El pastor bajó del púlpito y casi se desplomó de narices. Pegó la Biblia a su pecho y con la mano libre intentó separar los cuerpos en lucha. El alboroto hacía inaudible su voz. Pudo advertir que entre varios aprisionaban a Bill para evacuarlo. Dudó si pedir clemencia por el enfermo o respeto por el lugar; mejor los dejaba hacer porque, cualquiera fuese el camino que eligiera, sería criticado por impiadoso. Hilos de sudor rodaron por su cara de hueso.

En ese instante se abrió paso un hombre de cabeza redonda y pelo de carbón que mantenía junto a su ojo una cámara fotográfica. Lo llamaban Cáscara de Queso.

—¡No, Lucas! Ahora no —le imploraron.

El fotógrafo no escuchaba razones cuando se ponía en juego su deber. Los flashes sucesivos registraron mandíbulas retorcidas y dedos anhelantes. Cada foto no sólo contenía formas, sino tembladeral y angustia. Su trabajo consistía en obtener la mayor cantidad de tomas; los periodistas de la redacción determinaban qué ángulos publicar. Su esfuerzo tenía a veces el premio de la primera página y a veces el castigo de la indiferencia. De todas formas, se reía tanto cuando le iba bien como cuando le iba mal.

Bill fue metido a los empujones en un coche, luego aplastado por varios cuerpos y llevado velozmente a su casa. La tarea de estos voluntarios acabó en frustración, porque apenas arrancaron el enfermo dejó de resistirse. De bestia salvaje pasó a sumisa oveja. Los guardianes aflojaron sus brazos y Bill les sonrió.
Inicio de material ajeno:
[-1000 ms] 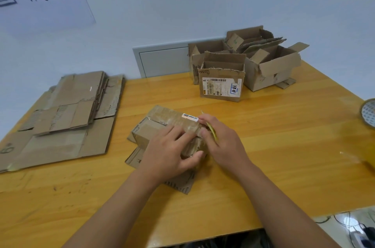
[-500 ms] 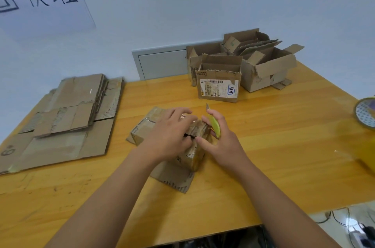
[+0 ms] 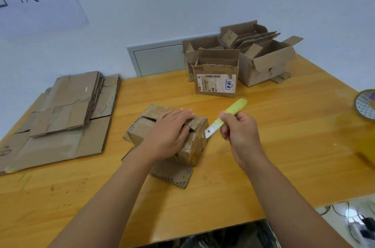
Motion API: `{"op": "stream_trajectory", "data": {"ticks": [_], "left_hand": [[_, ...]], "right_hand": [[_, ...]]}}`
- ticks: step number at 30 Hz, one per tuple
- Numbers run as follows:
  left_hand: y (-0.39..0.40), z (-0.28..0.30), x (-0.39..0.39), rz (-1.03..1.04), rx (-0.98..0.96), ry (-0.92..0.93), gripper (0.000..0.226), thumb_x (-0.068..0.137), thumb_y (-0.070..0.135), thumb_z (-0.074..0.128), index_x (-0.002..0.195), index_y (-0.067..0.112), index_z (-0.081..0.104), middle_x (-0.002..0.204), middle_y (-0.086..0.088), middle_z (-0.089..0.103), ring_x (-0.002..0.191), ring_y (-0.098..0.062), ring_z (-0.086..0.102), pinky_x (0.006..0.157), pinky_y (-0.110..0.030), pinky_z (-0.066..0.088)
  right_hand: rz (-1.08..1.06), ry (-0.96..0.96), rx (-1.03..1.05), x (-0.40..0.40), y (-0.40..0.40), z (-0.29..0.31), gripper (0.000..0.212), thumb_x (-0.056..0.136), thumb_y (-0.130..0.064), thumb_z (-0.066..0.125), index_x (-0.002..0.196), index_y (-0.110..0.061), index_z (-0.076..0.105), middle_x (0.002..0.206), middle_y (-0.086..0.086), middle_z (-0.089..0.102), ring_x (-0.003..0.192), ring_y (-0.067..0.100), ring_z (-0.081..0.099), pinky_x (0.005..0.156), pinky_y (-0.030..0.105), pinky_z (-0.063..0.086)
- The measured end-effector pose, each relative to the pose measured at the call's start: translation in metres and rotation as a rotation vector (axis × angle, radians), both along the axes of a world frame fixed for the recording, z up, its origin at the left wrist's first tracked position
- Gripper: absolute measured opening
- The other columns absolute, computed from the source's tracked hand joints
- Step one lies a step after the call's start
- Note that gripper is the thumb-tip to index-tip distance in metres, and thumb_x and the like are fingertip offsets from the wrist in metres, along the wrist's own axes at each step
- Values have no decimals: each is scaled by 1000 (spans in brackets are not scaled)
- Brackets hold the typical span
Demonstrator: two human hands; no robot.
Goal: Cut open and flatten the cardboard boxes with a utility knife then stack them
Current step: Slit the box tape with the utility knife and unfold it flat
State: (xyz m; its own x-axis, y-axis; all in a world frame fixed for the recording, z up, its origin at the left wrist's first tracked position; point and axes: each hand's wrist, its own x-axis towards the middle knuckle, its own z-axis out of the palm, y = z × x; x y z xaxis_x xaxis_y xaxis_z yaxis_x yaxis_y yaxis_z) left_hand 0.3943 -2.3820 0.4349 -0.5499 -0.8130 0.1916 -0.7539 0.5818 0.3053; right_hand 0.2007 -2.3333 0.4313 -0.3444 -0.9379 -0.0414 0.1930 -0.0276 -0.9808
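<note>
A small taped cardboard box sat near the middle of the wooden tabletop, resting on a loose piece of cardboard that stuck out at its near side. The left hand lay on top of the box with its fingers spread flat, pressing down on the flaps — the grip apart, not curled round anything. Just right of the box, the right hand had its grip clamped on a yellow utility knife, handle pointing far and right, the bare blade angled down-left with its tip at the box's upper right edge. At the left lay a stack of flattened cardboard. On the far side stood a cluster of open boxes — the nearest one bearing a shipping label. A tape roll showed at the right edge.
</note>
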Motion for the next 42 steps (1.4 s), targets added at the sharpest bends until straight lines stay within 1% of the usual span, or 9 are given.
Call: {"op": "stream_trajectory", "data": {"ticks": [3, 8, 12, 17, 26, 30, 34, 39, 42], "left_hand": [[1, 0, 0, -1, 28, 30, 40, 105, 24, 38, 144, 22, 45, 155, 6, 39, 147, -11, 24, 119, -27, 12], [0, 0, 0, -4, 32, 37, 39, 105, 23, 38, 144, 22, 45, 154, 6, 39, 147, -12, 24, 120, -29, 14], [-1, 0, 0, 1, 27, 34, 39, 106, 25, 37, 144, 24, 44, 154, 8, 39, 147, -11, 24, 118, -25, 11], [-2, -1, 0, 1, 25, 38, 39, 105, 24, 38, 144, 24, 45, 154, 7, 40, 146, -11, 25, 117, -26, 13], [-4, -3, 1, -10, 35, 53, 38, 105, 23, 38, 142, 24, 46, 153, 7, 41, 146, -11, 26, 117, -26, 14], [-4, -2, -1, 0, 43, 67, 37, 106, 25, 36, 141, 24, 48, 151, 8, 43, 145, -11, 27, 118, -29, 17], [-5, -2, -1, 9, 34, 82, 35, 106, 25, 36, 137, 23, 51, 147, 6, 49, 143, -14, 32, 116, -34, 23], [-5, -3, -1, 29, 3, 74, 36, 106, 28, 34, 137, 27, 52, 145, 10, 48, 142, -13, 29, 114, -37, 23], [-4, -4, 0, 50, -76, 76, 39, 104, 35, 30, 134, 30, 54, 137, 9, 50, 131, -16, 31, 110, -41, 28]], "right_hand": [[87, -40, 81, 9, -3, -6, 1, 94, -11, 61, 95, -10, 62, 53, 2, 55, 50, 14, 47, 51, 28, 39], [75, -38, 145, 21, -9, -16, 20, 93, -12, 63, 102, 5, 58, 56, 4, 60, 50, 16, 55, 50, 28, 44], [-59, -74, 166, 17, -12, -18, 17, 93, -13, 63, 99, -1, 52, 57, 5, 62, 51, 15, 59, 50, 27, 45], [34, -26, 167, 16, -14, -22, 32, 92, -14, 64, 110, 11, 54, 53, 2, 61, 50, 15, 58, 47, 25, 44], [22, 8, 149, 24, -10, -24, 33, 92, -16, 64, 109, 12, 56, 54, 3, 62, 51, 16, 59, 48, 26, 44], [-120, -72, 129, 21, -11, -23, 25, 93, -14, 63, 107, 5, 55, 54, 1, 61, 50, 12, 57, 50, 26, 45], [-31, -48, 143, 28, -9, -25, 28, 93, -14, 63, 108, 8, 56, 54, 1, 60, 51, 15, 56, 47, 25, 43], [-182, -117, 119, 17, -17, -20, 16, 96, -16, 62, 96, -2, 54, 55, 1, 62, 54, 15, 60, 51, 27, 46], [-85, -94, 110, 19, -17, -18, 8, 96, -14, 61, 95, -7, 57, 58, 2, 61, 56, 16, 58, 52, 27, 45]]}}
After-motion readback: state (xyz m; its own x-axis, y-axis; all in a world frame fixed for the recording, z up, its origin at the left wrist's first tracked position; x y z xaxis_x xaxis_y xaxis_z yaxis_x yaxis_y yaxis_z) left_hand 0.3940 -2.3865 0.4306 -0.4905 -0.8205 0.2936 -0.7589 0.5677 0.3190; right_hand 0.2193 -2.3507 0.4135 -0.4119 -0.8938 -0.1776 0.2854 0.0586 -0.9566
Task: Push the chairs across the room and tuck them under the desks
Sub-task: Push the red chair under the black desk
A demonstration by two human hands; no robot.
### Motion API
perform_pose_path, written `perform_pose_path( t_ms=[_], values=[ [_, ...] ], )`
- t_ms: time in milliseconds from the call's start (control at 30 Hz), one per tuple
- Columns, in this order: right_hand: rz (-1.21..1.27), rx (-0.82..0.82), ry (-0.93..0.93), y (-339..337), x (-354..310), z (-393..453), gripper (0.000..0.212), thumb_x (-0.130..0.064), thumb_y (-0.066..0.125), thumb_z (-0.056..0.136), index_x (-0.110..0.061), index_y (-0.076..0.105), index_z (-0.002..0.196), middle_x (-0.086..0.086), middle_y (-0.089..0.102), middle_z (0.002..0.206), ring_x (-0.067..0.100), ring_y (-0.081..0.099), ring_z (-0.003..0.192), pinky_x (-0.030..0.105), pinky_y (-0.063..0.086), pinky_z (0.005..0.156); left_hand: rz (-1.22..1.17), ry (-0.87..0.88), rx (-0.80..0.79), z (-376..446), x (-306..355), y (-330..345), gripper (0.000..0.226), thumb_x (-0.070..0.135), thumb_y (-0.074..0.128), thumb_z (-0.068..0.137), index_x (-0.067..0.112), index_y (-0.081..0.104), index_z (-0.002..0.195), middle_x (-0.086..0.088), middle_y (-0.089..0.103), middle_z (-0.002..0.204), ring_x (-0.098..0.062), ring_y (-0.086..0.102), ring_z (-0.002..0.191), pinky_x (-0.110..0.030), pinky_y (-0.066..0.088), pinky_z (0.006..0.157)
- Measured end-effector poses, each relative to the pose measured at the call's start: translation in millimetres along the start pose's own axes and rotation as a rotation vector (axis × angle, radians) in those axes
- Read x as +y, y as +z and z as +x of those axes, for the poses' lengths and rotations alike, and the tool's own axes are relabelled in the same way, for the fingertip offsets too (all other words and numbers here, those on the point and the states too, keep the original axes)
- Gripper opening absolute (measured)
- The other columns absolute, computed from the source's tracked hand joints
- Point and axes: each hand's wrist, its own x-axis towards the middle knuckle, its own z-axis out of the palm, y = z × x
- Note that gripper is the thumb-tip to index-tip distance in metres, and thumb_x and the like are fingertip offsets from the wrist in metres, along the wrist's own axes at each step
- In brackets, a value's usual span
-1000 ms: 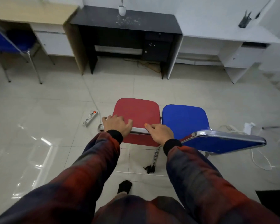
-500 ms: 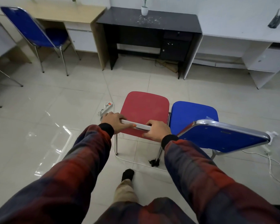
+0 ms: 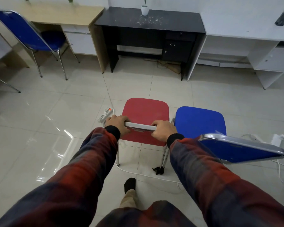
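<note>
A red chair (image 3: 146, 110) stands on the tiled floor right in front of me, its seat pointing at the black desk (image 3: 150, 22). My left hand (image 3: 117, 124) grips the left end of its chrome backrest rail, and my right hand (image 3: 162, 131) grips the right end. A blue chair (image 3: 200, 120) stands touching the red one on its right, its blue backrest close to my right sleeve. Another blue chair (image 3: 39, 38) sits partly under the wooden desk (image 3: 56, 13) at the far left. A white desk (image 3: 246, 27) stands at the far right.
A white power strip (image 3: 105, 114) with a lit red switch lies on the floor just left of the red chair, its cable running under the chair legs. More white cable (image 3: 282, 174) trails on the right. A small potted plant (image 3: 145, 9) stands on the black desk.
The red chair has moved forward toward the black desk with both hands on its rail. The view has swung left, bringing the far blue chair and wooden desk into sight.
</note>
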Motion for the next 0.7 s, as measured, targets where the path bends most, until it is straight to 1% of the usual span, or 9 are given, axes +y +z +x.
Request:
perform_pose_path(
  t_ms=[67, 133, 200, 233, 300, 367, 500, 567, 700],
  values=[
    [-0.011, -0.021, -0.024, -2.7, -1.5, 5.6, 0.03, -0.03, 0.069, 0.081, -0.028, 0.069, 0.111, -0.007, 0.069, 0.092, 0.018, 0.063, 0.085, 0.026, 0.044, 0.075, -0.007, -0.027, 0.0, 7.5, -2.8, -1.6, 0.03, 0.031, 0.065, 0.079, 0.037, 0.066, 0.108, 0.004, 0.065, 0.1, -0.023, 0.051, 0.11, -0.04, 0.031, 0.104],
    [-0.006, -0.022, -0.027, -5.4, -4.9, 20.4, 0.03, -0.033, 0.07, 0.081, -0.027, 0.069, 0.11, -0.008, 0.066, 0.089, 0.017, 0.061, 0.082, 0.026, 0.045, 0.075, 0.011, -0.028, 0.041, 22.9, -7.8, -4.1, 0.028, 0.026, 0.063, 0.08, 0.038, 0.067, 0.105, 0.005, 0.066, 0.098, -0.022, 0.053, 0.108, -0.04, 0.033, 0.103],
    [0.003, -0.013, -0.011, -7.7, -11.6, 35.9, 0.032, -0.037, 0.07, 0.079, -0.028, 0.069, 0.109, -0.008, 0.068, 0.09, 0.017, 0.063, 0.083, 0.027, 0.049, 0.076, 0.035, -0.036, 0.058, 40.7, -10.6, -9.2, 0.027, 0.024, 0.061, 0.081, 0.038, 0.067, 0.103, 0.008, 0.064, 0.094, -0.021, 0.055, 0.107, -0.04, 0.034, 0.102],
    [0.008, -0.01, 0.0, -8.7, -15.4, 44.7, 0.032, -0.038, 0.07, 0.078, -0.029, 0.07, 0.109, -0.007, 0.07, 0.092, 0.018, 0.064, 0.085, 0.029, 0.052, 0.078, 0.042, -0.052, 0.042, 52.1, -13.8, -11.2, 0.027, 0.024, 0.06, 0.081, 0.038, 0.067, 0.102, 0.01, 0.062, 0.092, -0.021, 0.055, 0.107, -0.04, 0.034, 0.103],
    [0.016, 0.004, 0.009, -8.0, -22.9, 59.7, 0.033, -0.041, 0.069, 0.077, -0.029, 0.069, 0.108, -0.006, 0.071, 0.093, 0.019, 0.065, 0.087, 0.032, 0.055, 0.081, 0.039, -0.08, 0.002, 71.0, -22.8, -16.5, 0.025, 0.026, 0.059, 0.078, 0.044, 0.063, 0.095, 0.009, 0.06, 0.095, -0.024, 0.053, 0.109, -0.043, 0.034, 0.103],
    [0.022, 0.023, 0.016, -3.8, -29.4, 68.4, 0.032, -0.042, 0.069, 0.078, -0.029, 0.07, 0.107, -0.006, 0.071, 0.093, 0.019, 0.065, 0.086, 0.031, 0.053, 0.08, 0.052, -0.102, 0.007, 84.3, -33.6, -19.2, 0.025, 0.028, 0.059, 0.074, 0.048, 0.059, 0.088, 0.005, 0.062, 0.1, -0.027, 0.054, 0.107, -0.043, 0.036, 0.101],
    [0.016, 0.021, 0.028, 4.1, -43.7, 85.9, 0.039, -0.043, 0.065, 0.078, -0.03, 0.069, 0.114, -0.007, 0.072, 0.1, 0.02, 0.065, 0.093, 0.031, 0.051, 0.084, 0.132, -0.03, 0.038, 101.6, -48.0, -28.2, 0.028, 0.021, 0.062, 0.078, 0.041, 0.067, 0.098, 0.007, 0.065, 0.098, -0.021, 0.056, 0.105, -0.04, 0.036, 0.098],
    [0.013, 0.008, 0.032, 6.1, -51.6, 92.8, 0.041, -0.044, 0.064, 0.079, -0.031, 0.068, 0.118, -0.007, 0.072, 0.103, 0.021, 0.065, 0.095, 0.032, 0.052, 0.084, 0.147, -0.019, 0.049, 107.3, -54.5, -34.5, 0.029, 0.02, 0.063, 0.078, 0.039, 0.067, 0.1, 0.007, 0.064, 0.098, -0.02, 0.054, 0.107, -0.039, 0.035, 0.099],
    [0.014, -0.031, 0.021, 6.6, -64.4, 105.0, 0.036, -0.043, 0.065, 0.083, -0.028, 0.07, 0.115, -0.005, 0.071, 0.096, 0.02, 0.066, 0.088, 0.03, 0.054, 0.076, 0.142, -0.015, 0.03, 119.1, -68.9, -44.7, 0.03, 0.019, 0.062, 0.078, 0.038, 0.067, 0.1, 0.008, 0.065, 0.099, -0.02, 0.055, 0.105, -0.04, 0.035, 0.099]
  ],
)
Antes de llegar suspiró hondo y dijo con voz melodiosa y clara:

—El milagro fue de Eliseo.

Lo miraron espantados.

Su familia decidió no llevarlo más a la iglesia, por lo menos hasta que se registrase un equilibrio duradero. El doctor Sinclair insistía en que eran las secuelas de la inflamación cerebral y había que seguir teniendo paciencia. Pero no lograba componer variaciones sobre un mismo tema, como en los días del coma, así que procuró enfrentar el desaliento de los familiares con su grueso libro de enfermedades infecciosas. Abrió en el capítulo dedicado a la patología del sistema nervioso central y les leyó la verdad que proveía la ciencia: la encefalitis es un cuadro gravísimo que suele terminar con la muerte o deja secuelas.